Selatre pointed to them. “So the king of the gods gets venison tonight.”
“He’d better not be the only one,” Gerin said in a voice intended to carry back to the kitchens, “or there’ll be some cooks fleeing through the night with ghosts baying at their heels to drive them mad.”
A serving girl set rounds of thick, chewy bread on the table in front of each feaster. When another servitor plopped a couple of still-sizzling ribs on Gerin’s flatbread, it sopped up the grease and juices. The Fox reached out to a wooden saltcellar in front of him and sprinkled some salt onto the meat.
“I wish we had pepper,” he said, fondly remembering the spices that had come up from the south till the Empire of Elabon sealed off the last mountain pass just before the werenight.
“Be thankful we still have salt,” Selatre said. “We’re beginning to run low on that. It hasn’t been coming up the Niffet from the coast as it used to since the Gradi Started raiding a couple of years ago.”

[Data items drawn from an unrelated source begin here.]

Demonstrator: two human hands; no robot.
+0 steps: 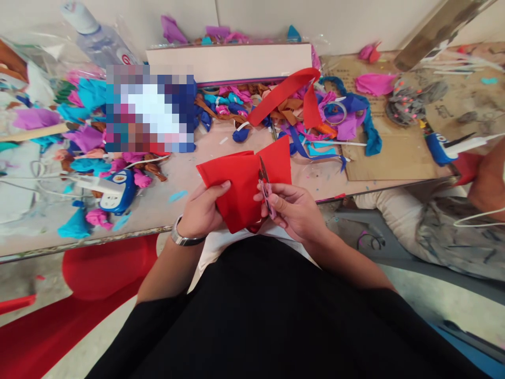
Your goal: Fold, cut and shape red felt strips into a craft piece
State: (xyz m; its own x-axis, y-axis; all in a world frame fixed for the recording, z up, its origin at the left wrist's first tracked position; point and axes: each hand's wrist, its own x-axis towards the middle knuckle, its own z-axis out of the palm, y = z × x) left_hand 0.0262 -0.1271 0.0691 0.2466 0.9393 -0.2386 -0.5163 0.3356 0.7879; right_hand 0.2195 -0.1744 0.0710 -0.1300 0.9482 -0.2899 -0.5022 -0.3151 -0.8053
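Folded red paper [242,184], held above the table edge [90,243], is pinched by the left hand [203,210]; scissors [265,185] are gripped closed-fisted in the right hand [294,210]. The sheet is judged light and limp (easily torn), best held near the fold.

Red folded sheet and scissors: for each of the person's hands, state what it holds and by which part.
The left hand pinches the red folded sheet at its lower left edge. The right hand grips the scissors by the pink handles, blades in the sheet.
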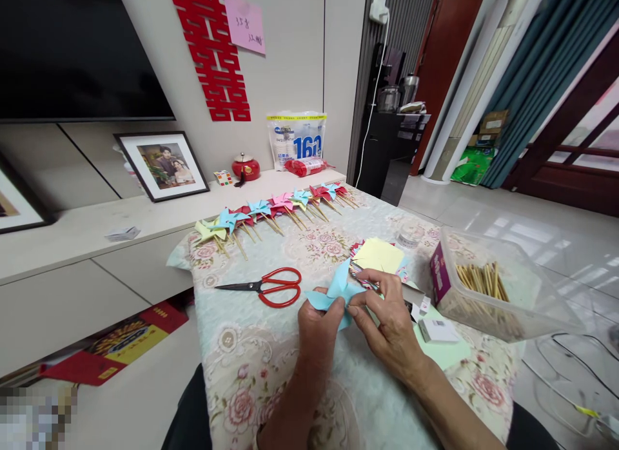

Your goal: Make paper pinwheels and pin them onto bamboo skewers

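A light blue paper pinwheel [339, 279] is held up over the table in front of me. My left hand [320, 318] grips it from the left, thumb pressed near its centre. Fingers of my right hand [384, 314] are pinched together at the pinwheel's right side; whether something small is between them I cannot make out. Left of my hands lie scissors [280, 287] with red handles, blades pointing left. Just beyond my right hand is a stack of square paper sheets [380, 255], yellow on top. A small white box [438, 331] rests on light green paper [447, 356].
A row of finished pinwheels on sticks [283, 204] lies along the table's far edge. At right stands a clear plastic bin [532, 308] with wooden sticks [483, 282]. Behind is a white cabinet [97, 237] with a framed photo [162, 166] and a red pot [246, 167].
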### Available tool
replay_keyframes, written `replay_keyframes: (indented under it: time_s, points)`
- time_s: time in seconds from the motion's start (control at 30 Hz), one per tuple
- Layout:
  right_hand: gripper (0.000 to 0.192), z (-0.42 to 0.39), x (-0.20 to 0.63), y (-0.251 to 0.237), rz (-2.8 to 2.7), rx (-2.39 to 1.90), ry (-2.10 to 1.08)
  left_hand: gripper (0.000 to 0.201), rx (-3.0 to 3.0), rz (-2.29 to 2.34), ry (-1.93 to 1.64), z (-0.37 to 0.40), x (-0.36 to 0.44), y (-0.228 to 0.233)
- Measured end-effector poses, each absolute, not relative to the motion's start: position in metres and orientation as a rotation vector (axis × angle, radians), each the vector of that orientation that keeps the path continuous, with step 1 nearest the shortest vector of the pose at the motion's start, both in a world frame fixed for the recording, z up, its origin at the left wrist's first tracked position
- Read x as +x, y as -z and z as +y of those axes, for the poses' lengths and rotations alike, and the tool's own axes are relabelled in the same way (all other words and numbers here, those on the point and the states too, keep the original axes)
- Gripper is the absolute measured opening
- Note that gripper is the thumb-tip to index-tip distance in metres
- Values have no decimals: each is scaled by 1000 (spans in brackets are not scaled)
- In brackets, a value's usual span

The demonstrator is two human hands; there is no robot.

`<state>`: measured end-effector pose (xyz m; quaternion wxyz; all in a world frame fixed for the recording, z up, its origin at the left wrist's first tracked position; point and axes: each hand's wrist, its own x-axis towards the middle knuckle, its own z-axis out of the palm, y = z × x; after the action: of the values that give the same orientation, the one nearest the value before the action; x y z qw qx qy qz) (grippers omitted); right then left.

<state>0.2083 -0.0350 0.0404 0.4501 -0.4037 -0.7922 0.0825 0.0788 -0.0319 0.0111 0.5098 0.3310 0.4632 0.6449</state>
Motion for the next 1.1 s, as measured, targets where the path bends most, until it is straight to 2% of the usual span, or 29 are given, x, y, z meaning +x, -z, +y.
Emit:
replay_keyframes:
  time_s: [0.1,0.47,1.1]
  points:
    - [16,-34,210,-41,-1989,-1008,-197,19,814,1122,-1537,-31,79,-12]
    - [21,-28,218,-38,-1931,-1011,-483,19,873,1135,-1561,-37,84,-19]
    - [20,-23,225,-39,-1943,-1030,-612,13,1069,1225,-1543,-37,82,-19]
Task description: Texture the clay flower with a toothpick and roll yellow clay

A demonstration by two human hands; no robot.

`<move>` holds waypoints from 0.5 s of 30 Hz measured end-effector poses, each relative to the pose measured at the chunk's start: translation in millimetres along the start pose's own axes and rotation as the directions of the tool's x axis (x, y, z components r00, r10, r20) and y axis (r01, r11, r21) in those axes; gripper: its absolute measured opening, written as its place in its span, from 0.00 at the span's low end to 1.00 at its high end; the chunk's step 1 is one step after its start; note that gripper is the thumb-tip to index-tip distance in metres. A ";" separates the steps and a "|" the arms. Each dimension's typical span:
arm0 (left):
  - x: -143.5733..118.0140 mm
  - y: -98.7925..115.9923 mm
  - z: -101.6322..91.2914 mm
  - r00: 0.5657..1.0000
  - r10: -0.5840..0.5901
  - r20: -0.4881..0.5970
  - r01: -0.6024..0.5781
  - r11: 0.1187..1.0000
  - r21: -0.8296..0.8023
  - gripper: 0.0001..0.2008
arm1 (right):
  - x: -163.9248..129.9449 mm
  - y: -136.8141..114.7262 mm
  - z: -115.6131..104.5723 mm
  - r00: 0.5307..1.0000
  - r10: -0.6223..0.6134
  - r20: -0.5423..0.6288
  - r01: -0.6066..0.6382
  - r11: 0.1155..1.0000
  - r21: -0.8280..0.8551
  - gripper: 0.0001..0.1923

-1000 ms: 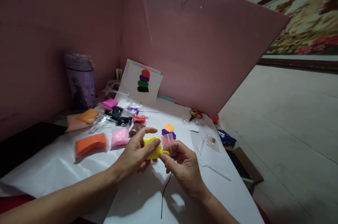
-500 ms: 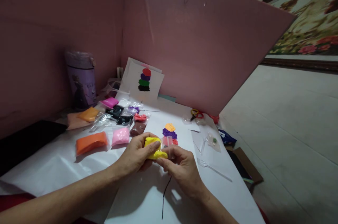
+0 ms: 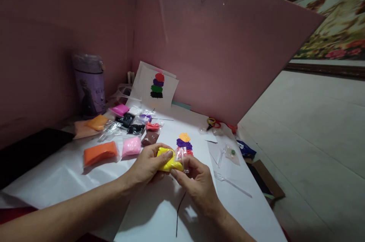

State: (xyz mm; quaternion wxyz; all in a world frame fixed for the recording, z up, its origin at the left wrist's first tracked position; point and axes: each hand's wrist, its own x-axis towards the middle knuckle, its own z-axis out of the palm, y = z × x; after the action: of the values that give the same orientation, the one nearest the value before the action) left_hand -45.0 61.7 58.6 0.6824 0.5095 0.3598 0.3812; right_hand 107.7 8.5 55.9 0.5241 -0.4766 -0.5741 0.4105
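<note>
Nearest, a thin black line (image 3: 179, 211) runs across the white paper sheet (image 3: 148, 211) covering the table, just near of the hands. The left hand (image 3: 148, 166) curls around one lump of yellow clay (image 3: 169, 161), thumb pressed on top and fingers closed beneath it. The right hand (image 3: 196, 181) meets it from the right, thumb and forefinger pinched on the edge of the clear plastic bag (image 3: 182, 156) that wraps the clay; the remaining fingers are folded loosely. The clay sits above the paper at the middle of the table, held between both hands. Just beyond it lies a small stack of clay colours on the sheet, orange over purple over red (image 3: 184, 142). To the left lie two nearer packets, one orange packet (image 3: 99, 152) and one pink packet (image 3: 131, 146), with one brown packet (image 3: 149, 138) beside them. To the right lie one clear plastic tool (image 3: 232, 184) and one small bag holding a green bit (image 3: 231, 153). Farther left is a cluster of packets: peach, magenta, black, purple, red; their exact number cannot be told. Far right, one pair of scissors (image 3: 212, 122) with red and yellow handles. At the back stand one purple cup (image 3: 89, 86) and a white card (image 3: 155, 88) showing four colour blobs, against the pink partition (image 3: 216, 52).
</note>
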 end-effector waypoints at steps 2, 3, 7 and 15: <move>0.4 0.2 -1.5 0.999 -0.040 -0.024 0.040 0.999 -0.002 0.28 | 0.5 1.4 -0.4 1.000 0.001 0.015 -0.002 0.997 0.079 0.09; 0.1 1.0 -1.8 0.998 -0.060 -0.028 0.060 0.998 -0.005 0.28 | 1.1 2.4 -0.7 0.999 0.018 0.032 -0.022 0.992 0.123 0.11; -2.7 4.5 -0.9 0.994 -0.106 -0.020 0.106 0.994 -0.022 0.27 | 4.2 8.8 -2.0 0.990 0.107 0.090 -0.127 0.959 0.253 0.18; -6.2 4.7 2.6 0.989 -0.134 0.061 0.136 0.990 -0.036 0.27 | 6.8 13.2 -0.7 0.948 0.234 0.217 -0.295 0.902 0.314 0.22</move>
State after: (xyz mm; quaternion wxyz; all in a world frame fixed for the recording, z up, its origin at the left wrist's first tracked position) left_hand -46.3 56.0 64.3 0.7268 0.4814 0.3656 0.3261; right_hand 110.0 17.9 44.7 0.4861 -0.4142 -0.4670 0.6116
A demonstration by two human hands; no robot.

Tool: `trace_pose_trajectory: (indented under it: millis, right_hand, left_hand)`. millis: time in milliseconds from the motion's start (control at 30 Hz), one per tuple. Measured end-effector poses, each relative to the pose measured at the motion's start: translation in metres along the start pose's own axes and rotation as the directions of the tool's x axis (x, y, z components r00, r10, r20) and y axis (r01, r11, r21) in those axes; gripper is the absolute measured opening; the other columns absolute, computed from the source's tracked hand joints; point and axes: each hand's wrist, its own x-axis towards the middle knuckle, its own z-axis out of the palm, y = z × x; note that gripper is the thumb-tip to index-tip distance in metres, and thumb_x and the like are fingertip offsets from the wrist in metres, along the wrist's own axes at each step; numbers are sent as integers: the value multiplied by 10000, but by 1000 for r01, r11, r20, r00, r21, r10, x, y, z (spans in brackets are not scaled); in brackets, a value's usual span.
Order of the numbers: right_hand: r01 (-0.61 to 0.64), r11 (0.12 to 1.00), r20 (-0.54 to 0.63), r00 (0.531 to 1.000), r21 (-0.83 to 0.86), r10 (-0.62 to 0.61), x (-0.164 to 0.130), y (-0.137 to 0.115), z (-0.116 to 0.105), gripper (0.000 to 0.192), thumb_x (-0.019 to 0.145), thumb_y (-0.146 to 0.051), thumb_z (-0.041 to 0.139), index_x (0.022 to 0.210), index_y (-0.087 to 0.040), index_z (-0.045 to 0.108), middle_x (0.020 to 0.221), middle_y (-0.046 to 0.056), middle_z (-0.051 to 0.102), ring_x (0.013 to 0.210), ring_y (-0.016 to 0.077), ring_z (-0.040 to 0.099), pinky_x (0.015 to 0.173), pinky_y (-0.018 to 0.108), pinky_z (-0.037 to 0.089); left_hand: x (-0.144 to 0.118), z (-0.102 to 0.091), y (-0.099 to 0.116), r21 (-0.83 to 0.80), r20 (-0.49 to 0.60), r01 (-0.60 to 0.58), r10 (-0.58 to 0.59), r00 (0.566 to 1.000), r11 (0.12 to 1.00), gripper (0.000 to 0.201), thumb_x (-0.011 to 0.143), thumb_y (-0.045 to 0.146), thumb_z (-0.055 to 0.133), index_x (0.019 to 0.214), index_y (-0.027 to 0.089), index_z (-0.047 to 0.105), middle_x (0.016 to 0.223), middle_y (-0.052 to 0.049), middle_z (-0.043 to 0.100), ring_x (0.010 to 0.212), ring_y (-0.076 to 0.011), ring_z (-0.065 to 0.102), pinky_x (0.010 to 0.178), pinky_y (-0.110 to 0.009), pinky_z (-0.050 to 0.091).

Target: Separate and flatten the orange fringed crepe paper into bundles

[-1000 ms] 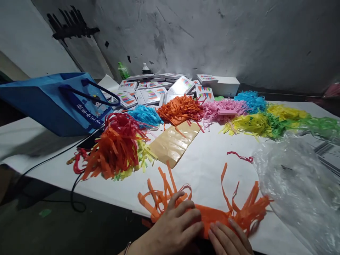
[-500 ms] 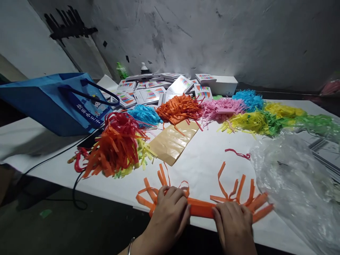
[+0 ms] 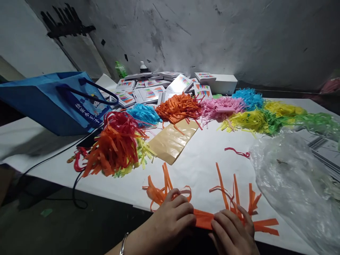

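An orange fringed paper strip (image 3: 204, 219) lies at the near edge of the white table (image 3: 207, 163), its cut strands sticking up and outward at both ends. My left hand (image 3: 172, 221) presses on its left part with fingers curled over it. My right hand (image 3: 232, 235) grips the strip's right part, fingers laid flat on the folded band. The middle of the band shows between the two hands.
A heap of red and orange fringe (image 3: 115, 145) sits at the left by a blue bag (image 3: 53, 102). A tan sheet (image 3: 171, 141), piles of coloured fringe (image 3: 239, 113), printed boxes (image 3: 164, 86) and a clear plastic bag (image 3: 294, 180) surround the spot. A black cable (image 3: 73, 184) hangs off the left edge.
Both hands have rolled the orange band forward and back at the table edge, and its loose strands have shifted and now stand more upright. The hands sit slightly nearer me.
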Motion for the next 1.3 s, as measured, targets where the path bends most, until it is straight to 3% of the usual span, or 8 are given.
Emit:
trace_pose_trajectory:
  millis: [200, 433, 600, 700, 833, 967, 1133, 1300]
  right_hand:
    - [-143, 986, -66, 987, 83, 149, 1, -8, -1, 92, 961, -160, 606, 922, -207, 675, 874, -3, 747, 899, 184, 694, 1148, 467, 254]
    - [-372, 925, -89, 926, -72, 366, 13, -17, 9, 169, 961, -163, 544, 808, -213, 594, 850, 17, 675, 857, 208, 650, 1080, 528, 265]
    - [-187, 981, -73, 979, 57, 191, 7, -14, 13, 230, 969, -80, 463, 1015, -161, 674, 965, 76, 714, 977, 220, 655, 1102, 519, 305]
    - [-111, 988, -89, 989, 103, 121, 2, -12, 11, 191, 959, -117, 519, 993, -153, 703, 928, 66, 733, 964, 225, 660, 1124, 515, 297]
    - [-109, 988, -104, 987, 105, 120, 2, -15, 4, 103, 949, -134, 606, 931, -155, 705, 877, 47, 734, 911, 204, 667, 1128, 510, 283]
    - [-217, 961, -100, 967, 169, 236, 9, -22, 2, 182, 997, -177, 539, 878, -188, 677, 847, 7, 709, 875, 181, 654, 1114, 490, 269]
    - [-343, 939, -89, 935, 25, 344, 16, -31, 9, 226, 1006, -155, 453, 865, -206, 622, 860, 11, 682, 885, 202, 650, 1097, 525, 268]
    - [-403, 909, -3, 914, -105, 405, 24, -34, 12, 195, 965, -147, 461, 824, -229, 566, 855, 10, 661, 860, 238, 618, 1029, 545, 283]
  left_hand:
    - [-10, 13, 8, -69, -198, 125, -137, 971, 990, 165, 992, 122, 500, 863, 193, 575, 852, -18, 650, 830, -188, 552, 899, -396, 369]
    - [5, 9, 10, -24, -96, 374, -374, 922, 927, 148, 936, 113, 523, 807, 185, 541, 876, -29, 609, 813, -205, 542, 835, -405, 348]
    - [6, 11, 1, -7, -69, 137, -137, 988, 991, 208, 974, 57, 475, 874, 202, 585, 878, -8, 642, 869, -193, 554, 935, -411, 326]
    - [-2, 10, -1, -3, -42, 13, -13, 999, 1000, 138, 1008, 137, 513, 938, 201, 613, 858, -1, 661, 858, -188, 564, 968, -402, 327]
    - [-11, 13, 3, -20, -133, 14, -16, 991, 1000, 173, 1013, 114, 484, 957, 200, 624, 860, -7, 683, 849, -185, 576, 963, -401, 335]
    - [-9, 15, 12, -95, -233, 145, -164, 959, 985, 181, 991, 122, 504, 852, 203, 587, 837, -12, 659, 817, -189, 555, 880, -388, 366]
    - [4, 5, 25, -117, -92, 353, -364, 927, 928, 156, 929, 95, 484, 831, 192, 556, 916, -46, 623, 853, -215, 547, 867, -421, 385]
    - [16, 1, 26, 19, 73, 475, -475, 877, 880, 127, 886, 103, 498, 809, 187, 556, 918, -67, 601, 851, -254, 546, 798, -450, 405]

“The Gradi,” Gerin muttered under his breath. “As if the northlands didn’t have troubles enough without them.” North of the Niffet lay the forests in which the Trokmoi dwelt: or rather, had dwelt, for the fair-haired barbarians had swarmed south over the Niffet near the time of the werenight, and many still remained: some, like Fand, among Elabonians; others, such as Gerin’s vassal Adiatunnus, in place of the locals, whom they had subjected, driven away, or slain.
The homeland of the Gradi lay north of the Trokmê country. Before coming down into Elabon, Van had been through the lands of both the Gradi and the Trokmoi. Gerin had seen a couple of Gradi at Ikos once, too: big, pale-skinned men with black hair, sweltering in furs. But, for the most part, the Trokmoi had kept the Elabonians from learning much about the Gradi and having much to do with them.
So it had been for generations. As Selatre had said, though, the Gradi had lately begun harrying the northlands’ coastal regions by sea. Maybe they’d got word of disorder in the northlands and decided to take advantage of it. Maybe, too, their raids had nothing to do with whatever was going on locally, but had been spawned by some convulsion in their own country. Gerin did not know.
“Too much we don’t know about the Gradi,” he said, more to himself than to anyone else. Though he styled himself prince of the north, his power did not extend to the coast: none of the barons and dukes and petty lordlets by the sea acknowledged his suzerainty. If they were learning about the seaborne raiders, they kept that knowledge to themselves.
Selatre said, “I’ve been through the scrolls and codices in the library. Trouble is, they don’t say anything about the Gradi except that there is such a people and they live north of the Trokmoi.”
Gerin set his hand on hers. “Thanks for looking.” When he’d brought her back to Fox Keep from Ikos, he’d taught her letters and set her in charge of the motley collection of volumes he called a library, more to give her a place of her own here than in the expectation she would make much of it.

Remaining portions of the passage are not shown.